• [About this task] All that should come back is the lines of the data below from the one containing "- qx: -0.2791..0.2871" to the one containing "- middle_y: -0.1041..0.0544", inclusive, exactly as they stand.
*** Opening Data section ***
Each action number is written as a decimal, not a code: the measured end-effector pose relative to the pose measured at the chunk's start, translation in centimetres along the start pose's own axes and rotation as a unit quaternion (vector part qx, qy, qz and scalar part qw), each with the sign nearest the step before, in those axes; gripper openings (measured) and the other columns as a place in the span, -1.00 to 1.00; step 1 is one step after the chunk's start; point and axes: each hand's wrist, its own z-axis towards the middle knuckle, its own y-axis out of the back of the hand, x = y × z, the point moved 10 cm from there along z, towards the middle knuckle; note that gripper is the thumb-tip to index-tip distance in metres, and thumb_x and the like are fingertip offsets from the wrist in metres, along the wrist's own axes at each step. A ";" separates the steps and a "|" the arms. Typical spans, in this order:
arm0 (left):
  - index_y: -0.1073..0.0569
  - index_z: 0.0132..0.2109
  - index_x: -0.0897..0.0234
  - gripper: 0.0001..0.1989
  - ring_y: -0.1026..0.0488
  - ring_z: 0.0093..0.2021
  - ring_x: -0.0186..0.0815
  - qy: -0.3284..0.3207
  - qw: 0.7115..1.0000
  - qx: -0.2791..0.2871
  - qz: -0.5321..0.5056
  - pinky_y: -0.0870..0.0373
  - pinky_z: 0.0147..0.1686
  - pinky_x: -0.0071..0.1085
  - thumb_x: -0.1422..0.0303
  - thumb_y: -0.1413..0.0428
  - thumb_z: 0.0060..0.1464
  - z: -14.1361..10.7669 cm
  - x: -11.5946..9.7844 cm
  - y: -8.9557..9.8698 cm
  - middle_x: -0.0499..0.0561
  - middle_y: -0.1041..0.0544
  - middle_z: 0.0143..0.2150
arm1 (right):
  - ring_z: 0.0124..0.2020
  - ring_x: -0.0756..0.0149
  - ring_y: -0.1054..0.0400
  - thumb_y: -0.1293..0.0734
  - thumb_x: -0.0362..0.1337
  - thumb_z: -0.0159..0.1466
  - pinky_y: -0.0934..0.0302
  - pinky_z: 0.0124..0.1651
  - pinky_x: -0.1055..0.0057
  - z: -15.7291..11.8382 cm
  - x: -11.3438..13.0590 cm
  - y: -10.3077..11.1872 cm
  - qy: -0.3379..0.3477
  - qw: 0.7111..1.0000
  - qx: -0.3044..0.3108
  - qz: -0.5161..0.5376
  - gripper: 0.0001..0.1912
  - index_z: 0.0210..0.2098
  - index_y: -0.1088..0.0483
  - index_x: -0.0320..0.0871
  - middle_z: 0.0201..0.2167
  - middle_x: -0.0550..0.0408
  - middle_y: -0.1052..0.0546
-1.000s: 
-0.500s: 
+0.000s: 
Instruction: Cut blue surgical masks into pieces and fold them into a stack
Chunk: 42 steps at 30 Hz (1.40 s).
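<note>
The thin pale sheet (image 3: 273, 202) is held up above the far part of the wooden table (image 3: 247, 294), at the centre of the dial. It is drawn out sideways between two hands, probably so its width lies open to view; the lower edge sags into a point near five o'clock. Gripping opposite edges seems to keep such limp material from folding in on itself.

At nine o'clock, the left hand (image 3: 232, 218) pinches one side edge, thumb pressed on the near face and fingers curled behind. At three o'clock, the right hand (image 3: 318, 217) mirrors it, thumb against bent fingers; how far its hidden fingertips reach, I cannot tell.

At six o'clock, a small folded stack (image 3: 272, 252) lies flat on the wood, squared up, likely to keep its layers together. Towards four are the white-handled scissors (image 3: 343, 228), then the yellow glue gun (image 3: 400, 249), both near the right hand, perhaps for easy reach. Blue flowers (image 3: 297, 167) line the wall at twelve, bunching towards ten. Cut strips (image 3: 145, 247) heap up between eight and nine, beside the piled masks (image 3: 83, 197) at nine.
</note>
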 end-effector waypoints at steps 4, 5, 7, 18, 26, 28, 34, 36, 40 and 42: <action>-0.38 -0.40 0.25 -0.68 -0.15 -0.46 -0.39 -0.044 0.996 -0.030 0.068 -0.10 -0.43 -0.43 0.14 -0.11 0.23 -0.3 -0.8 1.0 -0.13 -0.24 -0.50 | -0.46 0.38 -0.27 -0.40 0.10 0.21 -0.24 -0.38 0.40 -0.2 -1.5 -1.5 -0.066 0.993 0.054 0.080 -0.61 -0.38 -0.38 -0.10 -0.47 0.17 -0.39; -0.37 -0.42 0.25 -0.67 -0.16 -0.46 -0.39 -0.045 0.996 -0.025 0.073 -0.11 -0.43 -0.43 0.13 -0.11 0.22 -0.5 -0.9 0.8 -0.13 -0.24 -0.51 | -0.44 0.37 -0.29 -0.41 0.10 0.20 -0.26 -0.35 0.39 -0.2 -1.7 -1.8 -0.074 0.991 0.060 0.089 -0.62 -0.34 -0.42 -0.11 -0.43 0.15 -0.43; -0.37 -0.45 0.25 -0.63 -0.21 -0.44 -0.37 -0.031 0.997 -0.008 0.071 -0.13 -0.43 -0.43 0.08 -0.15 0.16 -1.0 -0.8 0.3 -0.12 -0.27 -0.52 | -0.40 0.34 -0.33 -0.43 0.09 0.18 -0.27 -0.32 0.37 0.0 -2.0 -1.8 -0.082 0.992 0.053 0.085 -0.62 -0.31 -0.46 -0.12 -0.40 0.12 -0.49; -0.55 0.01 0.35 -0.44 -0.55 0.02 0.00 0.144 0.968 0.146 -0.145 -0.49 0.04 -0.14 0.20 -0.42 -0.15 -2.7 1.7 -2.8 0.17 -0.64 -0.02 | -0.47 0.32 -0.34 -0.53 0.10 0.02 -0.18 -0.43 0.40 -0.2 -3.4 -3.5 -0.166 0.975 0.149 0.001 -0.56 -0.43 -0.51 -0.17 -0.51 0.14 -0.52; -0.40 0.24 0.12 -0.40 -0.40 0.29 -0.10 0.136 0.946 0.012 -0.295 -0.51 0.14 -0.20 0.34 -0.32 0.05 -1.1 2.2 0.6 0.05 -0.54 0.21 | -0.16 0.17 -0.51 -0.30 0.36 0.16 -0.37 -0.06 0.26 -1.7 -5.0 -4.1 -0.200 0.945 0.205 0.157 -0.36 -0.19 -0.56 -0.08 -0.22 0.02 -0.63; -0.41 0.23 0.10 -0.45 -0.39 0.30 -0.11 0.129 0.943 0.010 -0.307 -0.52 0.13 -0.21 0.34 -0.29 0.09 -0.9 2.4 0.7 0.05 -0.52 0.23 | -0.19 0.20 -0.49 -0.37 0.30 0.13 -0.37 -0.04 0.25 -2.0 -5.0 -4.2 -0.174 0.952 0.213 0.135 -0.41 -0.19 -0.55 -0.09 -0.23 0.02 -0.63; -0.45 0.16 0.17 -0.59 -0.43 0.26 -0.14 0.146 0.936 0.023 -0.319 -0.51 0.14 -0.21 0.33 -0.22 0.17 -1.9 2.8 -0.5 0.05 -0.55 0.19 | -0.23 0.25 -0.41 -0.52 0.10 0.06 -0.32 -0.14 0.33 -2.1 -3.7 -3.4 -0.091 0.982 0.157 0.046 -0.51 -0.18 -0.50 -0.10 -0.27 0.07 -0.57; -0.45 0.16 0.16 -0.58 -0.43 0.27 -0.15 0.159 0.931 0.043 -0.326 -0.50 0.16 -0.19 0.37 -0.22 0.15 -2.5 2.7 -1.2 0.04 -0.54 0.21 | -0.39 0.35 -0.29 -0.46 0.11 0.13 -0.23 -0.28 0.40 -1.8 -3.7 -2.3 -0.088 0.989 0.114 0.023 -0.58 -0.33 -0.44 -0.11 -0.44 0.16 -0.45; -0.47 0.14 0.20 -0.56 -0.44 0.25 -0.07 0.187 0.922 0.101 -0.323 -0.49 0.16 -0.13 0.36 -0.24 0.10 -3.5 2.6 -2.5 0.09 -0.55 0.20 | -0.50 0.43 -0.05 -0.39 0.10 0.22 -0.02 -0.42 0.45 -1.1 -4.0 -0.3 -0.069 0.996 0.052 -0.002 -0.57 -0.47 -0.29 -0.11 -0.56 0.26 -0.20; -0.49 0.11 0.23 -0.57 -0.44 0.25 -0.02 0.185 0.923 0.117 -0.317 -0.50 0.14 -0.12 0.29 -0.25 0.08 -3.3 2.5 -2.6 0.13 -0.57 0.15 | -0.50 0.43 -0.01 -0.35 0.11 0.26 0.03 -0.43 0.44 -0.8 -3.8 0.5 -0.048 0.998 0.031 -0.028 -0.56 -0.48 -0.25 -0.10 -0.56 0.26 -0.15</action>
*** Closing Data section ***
• [Worked solution]
  - qx: -0.2791..0.2871
  - qz: -0.5321..0.5056
  - pinky_y: -0.0870..0.0373
  - pinky_z: 0.0147..0.1686
  - pinky_x: -0.0071..0.1085
  - thumb_x: -0.1422..0.0303
  - thumb_y: -0.1413..0.0428
  - thumb_z: 0.0060..0.1464
  - z: -14.1361..10.7669 cm
  - x: -11.5946..9.7844 cm
  - y: -8.9557..9.8698 cm
  - middle_x: -0.0499..0.0561
  - middle_y: -0.1041..0.0544

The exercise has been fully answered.